Ok, I’ve drunk the distributed source code control kool-aid. I’m convinced. I want it. Unfortunately, for various reasons, if I want to use it at work right now, it has to run on Windows.
That is, I need to be able to *serve* the repositories from Windows. I don’t have the luxury of slapping a Linux box or two in our server room for this purpose (yet), and so I have to be able to do it from Windows.

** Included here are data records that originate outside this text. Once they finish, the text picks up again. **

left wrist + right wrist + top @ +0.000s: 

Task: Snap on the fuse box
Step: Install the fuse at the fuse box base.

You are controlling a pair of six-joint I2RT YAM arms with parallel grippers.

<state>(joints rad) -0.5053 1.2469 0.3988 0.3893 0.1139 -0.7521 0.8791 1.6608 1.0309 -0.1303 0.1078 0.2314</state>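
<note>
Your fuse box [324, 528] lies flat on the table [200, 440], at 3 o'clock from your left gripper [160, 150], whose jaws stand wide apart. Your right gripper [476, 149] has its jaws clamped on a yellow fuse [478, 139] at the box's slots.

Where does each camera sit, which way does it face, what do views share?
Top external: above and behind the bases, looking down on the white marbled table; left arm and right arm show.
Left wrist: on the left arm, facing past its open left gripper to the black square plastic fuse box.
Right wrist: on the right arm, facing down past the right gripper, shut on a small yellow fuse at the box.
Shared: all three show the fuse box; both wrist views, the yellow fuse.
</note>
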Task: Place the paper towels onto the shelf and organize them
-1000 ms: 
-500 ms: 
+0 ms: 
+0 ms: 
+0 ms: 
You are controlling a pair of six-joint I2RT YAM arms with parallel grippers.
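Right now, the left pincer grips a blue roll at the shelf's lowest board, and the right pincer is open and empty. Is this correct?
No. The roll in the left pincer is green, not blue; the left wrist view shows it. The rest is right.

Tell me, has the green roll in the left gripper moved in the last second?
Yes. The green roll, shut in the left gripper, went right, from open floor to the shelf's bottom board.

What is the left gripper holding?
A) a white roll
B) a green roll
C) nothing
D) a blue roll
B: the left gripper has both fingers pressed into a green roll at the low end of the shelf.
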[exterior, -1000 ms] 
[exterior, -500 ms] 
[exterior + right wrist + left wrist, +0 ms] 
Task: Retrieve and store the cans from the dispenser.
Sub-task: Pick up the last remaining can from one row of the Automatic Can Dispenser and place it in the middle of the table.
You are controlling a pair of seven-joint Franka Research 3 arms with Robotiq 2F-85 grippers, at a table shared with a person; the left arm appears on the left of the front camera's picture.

Mercurial seems to have the best client support on Windows, so that’s the one I’m going to try first. It looks like there’s three ways to serve up a repository:
hg serve
This is only meant for small groups, on controlled networks, and it only handles clone and pull ops. We are a relatively small group, 8-10 people, and the network is controlled. If clone/pull is all most people need to serve up, then this may be the way to go for the 80% case.
hg over SSH
If you have an SSH server, you can do hg over ssh. This means installing Cygwin, which is overkill, I think, or using something like copSSH. I think I’d also have to manually manage users, or get permission from IT to hook in to the domain authentication stuff. That’s theoretically possible, but wouldn’t be easy for them or me.
hg over HTTP using CGI
If you have a web server, you can use that instead. There’s Apache, LightTPD, and IIS. I haven’t seen any success stories for hg on IIS, and I’m not really in this to break new ground if I don’t have to, so that leaves Apache and LightTPD. Of those two, I’m going to try LightTPD first, it’s a smaller install.
Not everybody will need push support, of course. I may be able to get away with only setting this up on a few key machines, and letting everybody else just do hg serve. They would still be able to pull changes from other repositories, and with hg serve we could pull changes from theirs. This would support the KernelPractice style, which is where I’d like to be when this is set up and working.
(edit: removed a trailing sentence fragment, what I get for not proofreading…)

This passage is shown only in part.